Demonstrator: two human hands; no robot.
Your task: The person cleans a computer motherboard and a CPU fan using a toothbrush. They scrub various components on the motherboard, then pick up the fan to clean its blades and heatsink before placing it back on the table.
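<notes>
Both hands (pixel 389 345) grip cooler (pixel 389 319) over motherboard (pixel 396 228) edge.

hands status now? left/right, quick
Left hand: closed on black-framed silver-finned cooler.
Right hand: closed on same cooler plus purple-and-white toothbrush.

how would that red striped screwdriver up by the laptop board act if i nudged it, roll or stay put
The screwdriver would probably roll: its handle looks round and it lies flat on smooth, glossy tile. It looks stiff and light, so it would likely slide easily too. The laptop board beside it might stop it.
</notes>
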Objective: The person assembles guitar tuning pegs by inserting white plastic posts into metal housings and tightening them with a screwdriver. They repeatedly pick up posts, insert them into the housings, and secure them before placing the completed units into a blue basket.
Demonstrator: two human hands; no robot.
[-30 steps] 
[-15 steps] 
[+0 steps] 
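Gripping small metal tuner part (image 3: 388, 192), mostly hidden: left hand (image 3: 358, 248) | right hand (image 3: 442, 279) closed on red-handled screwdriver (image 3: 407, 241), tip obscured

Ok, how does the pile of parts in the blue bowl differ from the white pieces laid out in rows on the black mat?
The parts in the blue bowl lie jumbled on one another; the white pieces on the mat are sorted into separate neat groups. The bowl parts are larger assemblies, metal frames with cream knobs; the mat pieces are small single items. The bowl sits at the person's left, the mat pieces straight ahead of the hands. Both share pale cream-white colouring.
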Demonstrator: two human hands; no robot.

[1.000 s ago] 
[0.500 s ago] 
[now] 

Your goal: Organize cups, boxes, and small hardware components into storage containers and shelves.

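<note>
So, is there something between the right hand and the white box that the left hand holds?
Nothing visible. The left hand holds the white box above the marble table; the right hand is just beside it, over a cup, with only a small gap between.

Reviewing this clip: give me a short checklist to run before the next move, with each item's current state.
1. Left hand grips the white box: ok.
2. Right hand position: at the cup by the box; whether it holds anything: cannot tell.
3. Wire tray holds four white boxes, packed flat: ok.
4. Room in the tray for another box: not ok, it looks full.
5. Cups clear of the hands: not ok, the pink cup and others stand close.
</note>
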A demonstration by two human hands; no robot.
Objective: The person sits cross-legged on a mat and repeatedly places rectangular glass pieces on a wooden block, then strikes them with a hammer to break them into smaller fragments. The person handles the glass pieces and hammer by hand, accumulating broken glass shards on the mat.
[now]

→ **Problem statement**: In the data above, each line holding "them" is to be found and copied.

→ **Finished task**:
Objective: The person assembles guitar tuning pegs by inserting white plastic posts into metal housings and tightening them with a screwdriver. They repeatedly pick up posts, insert them into the housings, and secure them before placing the completed units into a blue basket.
Objective: The person sits cross-legged on a mat and repeatedly places rectangular glass pieces on a wooden block, then strikes them with a hammer to break them into smaller fragments. The person handles the glass pieces and hammer by hand, accumulating broken glass shards on the mat.

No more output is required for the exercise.